[Top][All Lists]
[Date Prev][Date Next][Thread Prev][Thread Next][Date Index][Thread Index]
Re: possible bug in sort
From: |
Bob Proulx |
Subject: |
Re: possible bug in sort |
Date: |
Fri, 8 Dec 2006 22:27:46 -0700 |
User-agent: |
Mutt/1.5.9i |
John Novatnack wrote:
> I ran across strange behavior of the Unix sort command.
Thanks for the bug report. But as you know GNU is Not Unix. :-)
What version of GNU sort are you using?
sort --version
What is your locale setting?
locale
> But now see what happens when I add a trailing zero.
>
> $ sort -n
> 0.1 2
> 0.1 3
> 0.1 1
> 0.10 2
>
> 0.10 2
> 0.1 1
> 0.1 2
> 0.1 3
I cannot recreate your problem on my Debian system using either the
stock sort or the latest cvs sort. However my eye spots some problems
with your use. The documentation says this:
Numeric sort uses what might be considered an unconventional
method to compare strings representing floating point numbers.
Rather than first converting each string to the C `double' type
and then comparing those values, `sort' aligns the decimal-point
characters in the two strings and compares the strings a character
at a time.

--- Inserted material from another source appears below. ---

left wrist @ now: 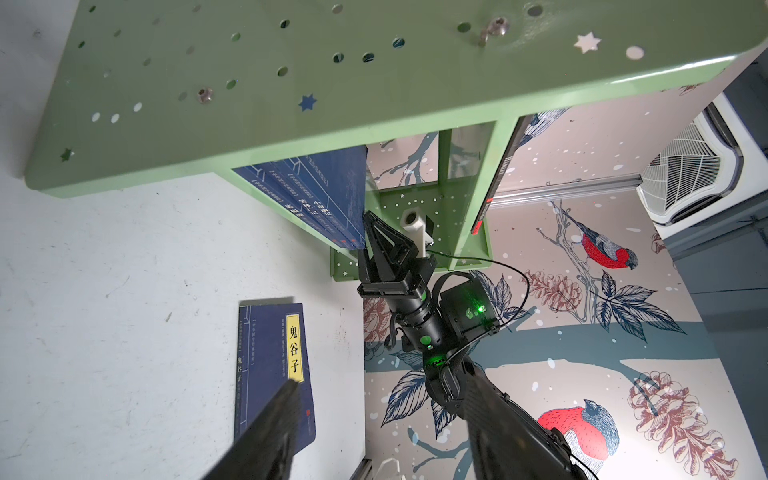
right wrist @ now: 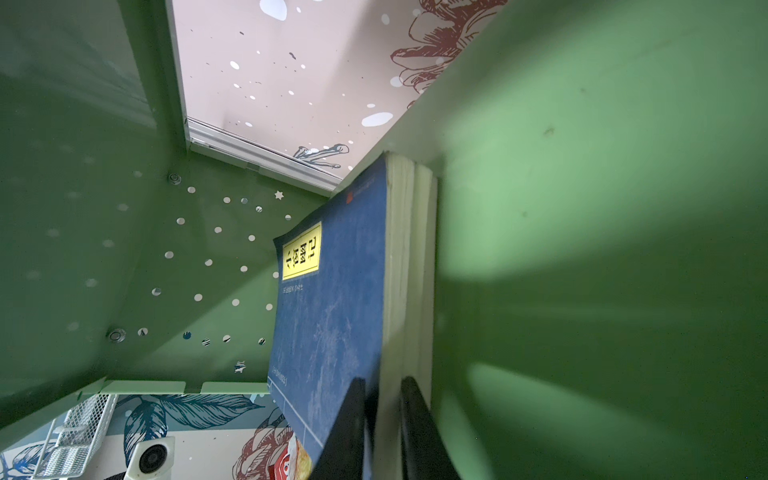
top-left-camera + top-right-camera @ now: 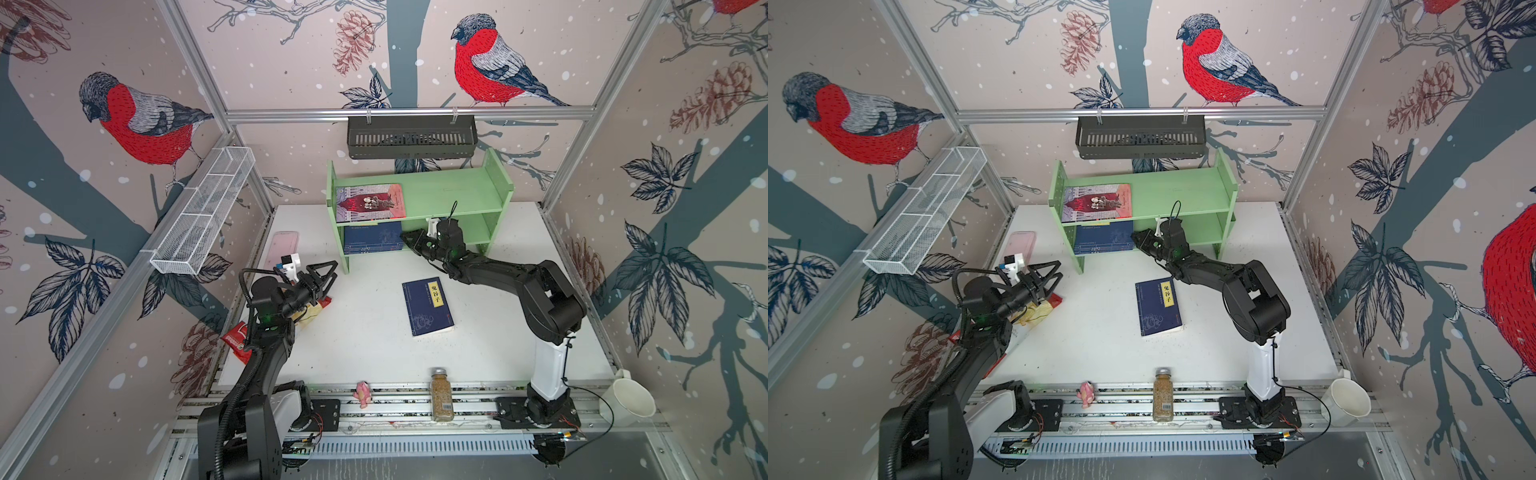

One benefit of using this approach is its speed. In
practice this is much more efficient than performing the two
corresponding string-to-double (or even string-to-integer)
conversions and then comparing doubles. In addition, there is no
corresponding loss of precision. Converting each string to
`double' before comparison would limit precision to about 16
digits on most systems.
Also:
A pair of lines is compared as follows: if any key fields have been
specified, `sort' compares each pair of fields, in the order specified
on the command line, according to the associated ordering options,
until a difference is found or no fields are left. Unless otherwise
specified, all comparisons use the character collating sequence
specified by the `LC_COLLATE' locale. (1)
And importantly:
For the large majority of applications, treating keys spanning
more than one field as numeric will not do what you expect.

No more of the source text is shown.